In https://github.com/pandas-dev/pandas/pull/13406 Chris added support for read_csv(..., dtype={'col': 'category'})
(thanks!). This issue is for expanding that syntax to allow a more complete specification of the resulting categorical.
# Your code here
df = pd.read_csv(path, dtype={'col': pd.Categorical(['a', 'b', 'c'], ordered=True})
df = pd.read_csv(path, dtype={'col': ['a', 'b', 'c']}) # shorthand, but unordered only
# we would still accept `dtype={'col': 'category'}` as well, to infer categories
Implementation-wise, I think we can keep all the parsing logic as is, and simply loop over dtype
and call set_categories
(and maybe as_ordered
) on all the categoricals just before returning to the user.
This would help a bit in dask, where their category type inference can fail if the first partition doesn't contain all the categories (see https://github.com/dask/dask/issues/1705). This is why it'd be preferable to do it as an option to read_csv
, rather than putting in on the user to followup with a set_categories
.
Comment From: chris-b1
If it matters, there would be at least a little performance to be picked up by modifying the parsing code - you could pass the categories in here:
https://github.com/pandas-dev/pandas/blob/7a2bcb6605bacea858ec14cfac424898deb568b3/pandas/parser.pyx#L1523
And shortcut building the categories array, sorting, etc. It would also cause an error to be thrown much earlier if the data has a value not in the specified categories.
Comment From: TomAugspurger
Yes, I think you're right that it'd be better to do it in the Cython code. I was digging through there last week, and it shouldn't be to much extra effort.
Though I guess we'll need to have an API discussion about what to do if the
user passes dtype={'A': pd.Categorical(['a', 'b'])}
and a value outside
those shows up.
1. Throw an exception
2. Set to NA
The second option would be consistent with set_categories
.
In [1]: pd.Categorical(['a', 'b', 'c']).set_categories(['a', 'b'])
Out[1]:
[a, b, NaN]
Categories (2, object): [a, b]
On Mon, Nov 7, 2016 at 12:07 PM, chris-b1 notifications@github.com wrote:
If it matters, there would be at least a little performance to be picked up by modifying the parsing code - you could pass the categories in here:
https://github.com/pandas-dev/pandas/blob/7a2bcb6605bacea858 ec14cfac424898deb568b3/pandas/parser.pyx#L1523
And shortcut building the categories array, sorting, etc. It would also cause an error to be thrown much earlier if the data has a value not in the specified categories.

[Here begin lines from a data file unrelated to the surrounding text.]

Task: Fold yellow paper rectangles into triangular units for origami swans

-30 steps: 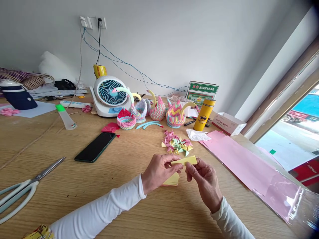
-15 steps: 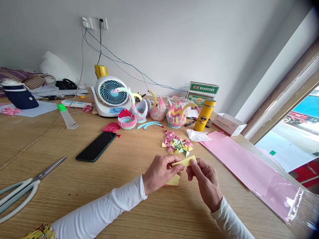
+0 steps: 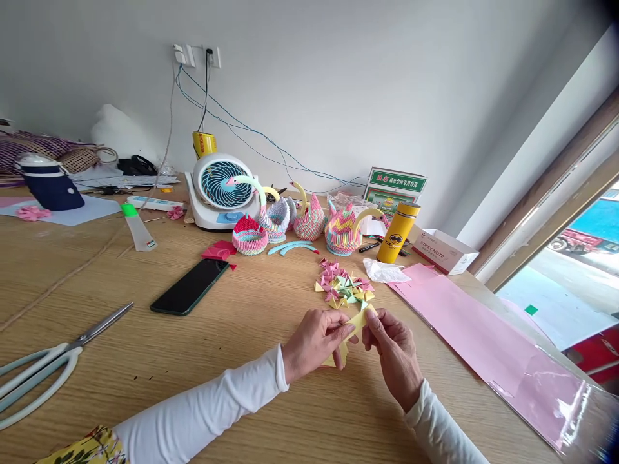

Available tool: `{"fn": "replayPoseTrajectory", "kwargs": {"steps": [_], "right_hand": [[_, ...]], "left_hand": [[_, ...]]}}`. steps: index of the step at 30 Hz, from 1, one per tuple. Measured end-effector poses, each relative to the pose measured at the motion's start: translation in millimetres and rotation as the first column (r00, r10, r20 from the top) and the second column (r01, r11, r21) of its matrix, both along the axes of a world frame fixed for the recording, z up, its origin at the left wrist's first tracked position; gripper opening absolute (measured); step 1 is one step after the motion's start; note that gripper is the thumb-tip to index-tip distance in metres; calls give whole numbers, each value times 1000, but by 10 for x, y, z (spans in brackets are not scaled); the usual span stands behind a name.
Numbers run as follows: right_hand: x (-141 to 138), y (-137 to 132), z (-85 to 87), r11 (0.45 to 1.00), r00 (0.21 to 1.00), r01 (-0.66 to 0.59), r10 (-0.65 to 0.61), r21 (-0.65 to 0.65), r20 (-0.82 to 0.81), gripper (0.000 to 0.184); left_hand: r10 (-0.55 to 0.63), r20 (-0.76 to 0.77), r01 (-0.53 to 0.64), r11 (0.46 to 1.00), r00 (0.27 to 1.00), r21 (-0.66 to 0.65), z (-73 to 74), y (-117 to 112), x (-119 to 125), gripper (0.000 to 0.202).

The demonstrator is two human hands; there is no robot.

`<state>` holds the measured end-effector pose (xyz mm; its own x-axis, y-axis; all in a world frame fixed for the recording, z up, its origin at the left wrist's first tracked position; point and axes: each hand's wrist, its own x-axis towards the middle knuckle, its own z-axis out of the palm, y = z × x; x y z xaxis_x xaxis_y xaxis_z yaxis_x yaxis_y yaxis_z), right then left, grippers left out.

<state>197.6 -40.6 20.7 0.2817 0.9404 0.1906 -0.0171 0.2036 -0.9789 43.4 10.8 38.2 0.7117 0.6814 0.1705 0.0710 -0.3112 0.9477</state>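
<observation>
Between my two hands is a small folded strip of yellow paper (image 3: 358, 320). My left hand (image 3: 316, 339) pinches its left end with thumb and fingers. At the upper right end, my right hand (image 3: 394, 351) grips it between thumb and forefinger. Below my left fingers, partly hidden, lies a stack of yellow paper pieces (image 3: 333, 361) on the table. Just beyond my hands sits a loose pile of folded paper triangles (image 3: 342, 283) in pink, yellow and green.
Paper swans (image 3: 309, 222) stand behind the pile, beside a fan (image 3: 223, 187). To the left lie a phone (image 3: 189, 287) and scissors (image 3: 68, 351). A yellow bottle (image 3: 398, 233), a sticky note box (image 3: 443, 251) and pink paper sheets (image 3: 464, 328) are on the right.
The yellow strip has tilted more steeply, its right end up, and less of it shows between my fingers. My hands have drawn slightly closer together. The whole view has shifted a little.
</observation>
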Motion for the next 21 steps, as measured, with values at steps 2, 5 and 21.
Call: {"fn": "replayPoseTrajectory", "kwargs": {"steps": [2,5,21], "right_hand": [[13,49,-1,1000,1000,-20,20,11,-21,32],[31,103,2,999,999,-35,36,27,-37,30],[50,168,-66,998,998,-58,57,28,32,28]], "left_hand": [[8,24,-8,999,1000,-35,-18,6,15,40],[20,36,-17,996,999,-82,-44,31,42,40],[221,-175,-145,919,959,368,65,211,68,29]]}}
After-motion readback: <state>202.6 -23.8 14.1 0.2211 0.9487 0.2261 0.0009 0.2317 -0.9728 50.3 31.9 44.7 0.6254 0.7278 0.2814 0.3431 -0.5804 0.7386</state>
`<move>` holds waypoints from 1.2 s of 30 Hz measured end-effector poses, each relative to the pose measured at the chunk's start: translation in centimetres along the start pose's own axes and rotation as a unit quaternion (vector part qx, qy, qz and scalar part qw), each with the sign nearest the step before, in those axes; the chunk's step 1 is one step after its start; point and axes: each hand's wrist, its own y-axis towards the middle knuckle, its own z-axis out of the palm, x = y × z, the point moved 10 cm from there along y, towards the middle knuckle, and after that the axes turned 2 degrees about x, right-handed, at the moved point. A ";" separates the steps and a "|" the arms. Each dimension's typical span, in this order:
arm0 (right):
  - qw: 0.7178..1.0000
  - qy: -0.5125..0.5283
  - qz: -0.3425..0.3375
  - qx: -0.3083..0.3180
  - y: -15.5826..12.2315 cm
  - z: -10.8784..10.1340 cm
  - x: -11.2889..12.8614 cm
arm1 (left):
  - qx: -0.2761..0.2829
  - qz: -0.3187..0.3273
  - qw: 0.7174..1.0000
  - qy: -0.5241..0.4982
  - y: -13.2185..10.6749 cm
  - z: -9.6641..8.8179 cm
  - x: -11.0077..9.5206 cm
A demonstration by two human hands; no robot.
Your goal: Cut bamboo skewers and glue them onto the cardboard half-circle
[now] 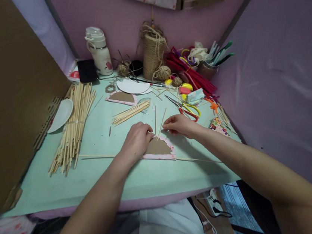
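A brown cardboard half-circle (158, 148) edged in pink-and-white fabric lies in front of me. One long thin stick runs along its straight side and sticks out past both ends, its right part (196, 160) under my right forearm. Two thin wooden sticks (156, 120) rise from the curved rim, spread in a narrow V. My left hand (138, 139) presses on the half-circle's left part, fingers curled at the rim by the sticks' lower ends. My right hand (181, 125) is closed in a pinch at the right-hand stick (162, 119); its fingertips partly hide the contact.
A tied stick bundle (72, 130) and paper plate (62, 115) lie left, beside a cardboard wall (9, 89). Ahead are loose skewers (131, 112), another half-circle (122, 97), scissors (186, 108), a twine spool (152, 54) and a bottle (99, 50).
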 end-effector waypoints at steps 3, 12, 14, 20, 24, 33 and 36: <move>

— You are receiving this because you authored the thread. Reply to this email directly, view it on GitHub https://github.com/pandas-dev/pandas/issues/14503#issuecomment-258914014, or mute the thread https://github.com/notifications/unsubscribe-auth/ABQHIhfXgauFpjZnATzCRINp34u9bofMks5q72jzgaJpZM4KhaAy .
Comment From: jbrockmendel
users can specify CategoricalDtype(...)
. I'd rather not complicate the API to save a few keystrokes.